C. Please draw the dependency graph for the following sequence of nine instructions. Label each node by the number of the instruction being performed. Also imagine you are running the instructions on a two-way superscalar core that can execute two instructions per clock, BUT ONLY IF THE TWO INSTRUCTIONS ARE A MULTIPLY AND AN ADD. (It cannot run two multiplies or two adds simultaneously.) **After drawing the DAG, please give the minimum number of cycles needed to execute this sequence on this core?** To make grading easy, please draw each node in your DAG in the column for the cycle in which it occurs.

1. ADD R2 <- R0, R1
2. ADD R3 <- R2, R2
3. ADD R4 <- R0, R2
4. MUL R0 <- R3, R4
5. ADD R1 <- R2, R3
6. ADD R2 <- R0, R1
7. ADD R3 <- R0, R1
8. MUL R2 <- R1, R2
9. MUL R0 <- R2, R3



The instruction sequence takes **10** clocks.

D. Consider a program that creates two threads. Each thread performs one memory load operation, followed by ten arithmetic instructions that depend on the result of the load. This pattern then repeats many times for each thread. Assume that you are executing this program on a **two-threaded core** that can execute **one arithmetic instruction per clock**. The core is connected to a memory system that has a **infinite memory bandwidth** but a **memory latency of 90 cycles**. What is the steady-state utilization of the processor?

## NBA Superstars with the Most FLOPS

### PRACTICE PROBLEM 3:

As they near the twilight of their playing careers, NBA superstars Lebron James and Chris Paul decide to take on a new challenge and start a high-throughput processor company to compete with NVIDIA for the lucrative AI market. As an homage to their playing style and with an eye on high arithmetic intensity workloads, they decide to call their company "Big FLOPS Processors".
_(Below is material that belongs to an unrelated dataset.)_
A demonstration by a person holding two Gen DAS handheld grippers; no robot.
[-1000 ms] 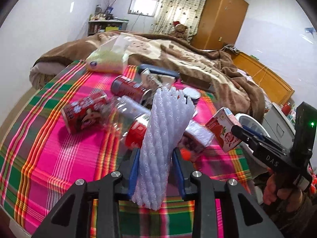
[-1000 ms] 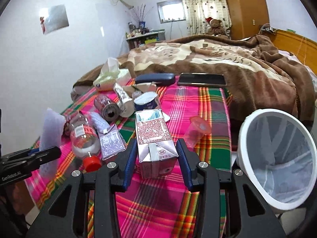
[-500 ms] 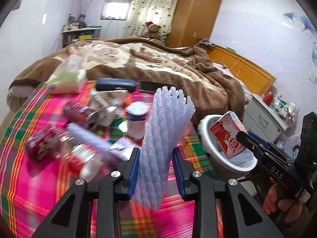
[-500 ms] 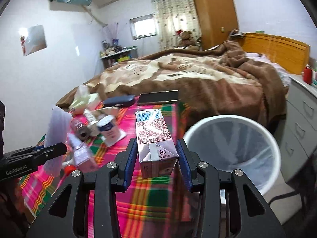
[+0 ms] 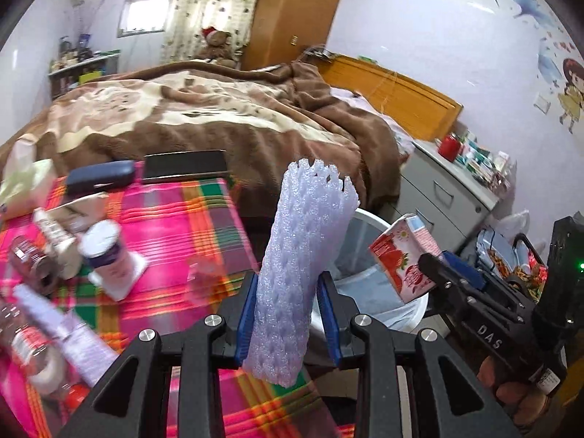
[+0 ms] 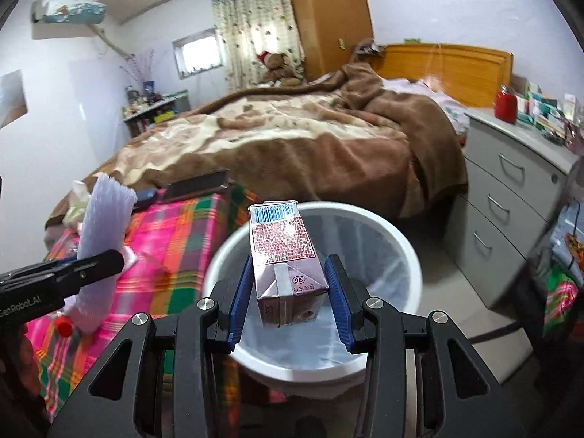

The Big FLOPS GPU, codenamed "NBA2K", has the following characteristics:

- 16 cores operating at 2 GHz
- 64-hardware threads per core
- Cores can run instructions from exactly one thread per clock (interleaved multi-threading)
- Superscalar capability to execute four 32-wide SIMD instructions per clock, *all from the same thread*
- A private 32 KB cache per core
- The processor is connected to a memory system with 0 memory latency and infinite memory bandwidth

The NBA2K processor implements SIMD using the "explicit SIMD" style typically of Intel CPUs. Each thread issues explicit SIMD vector instructions.

A. Under ideal code circumstances, what is the peak arithmetic throughput of the NBA2K processor in terms of **scalar operations per second**?

scalar operations per second

B. What is the maximum number of threads that are concurrently executed by the NBA2K processor? (Remember, "concurrent" means state for the threads is live on the processor at the same time.)

threads

C. Assume that the ISPC gang size is 32 and that a program creates 16 ISPC tasks executing the ISPC function below (taskIndex in the code ranges from 0 to 15 inclusive). Observe that each invocation of the ISPC function (a.k.a. each task) accesses the same values from the array `input`, so they all compute the same answer. But they write to a different per-task element of `output`.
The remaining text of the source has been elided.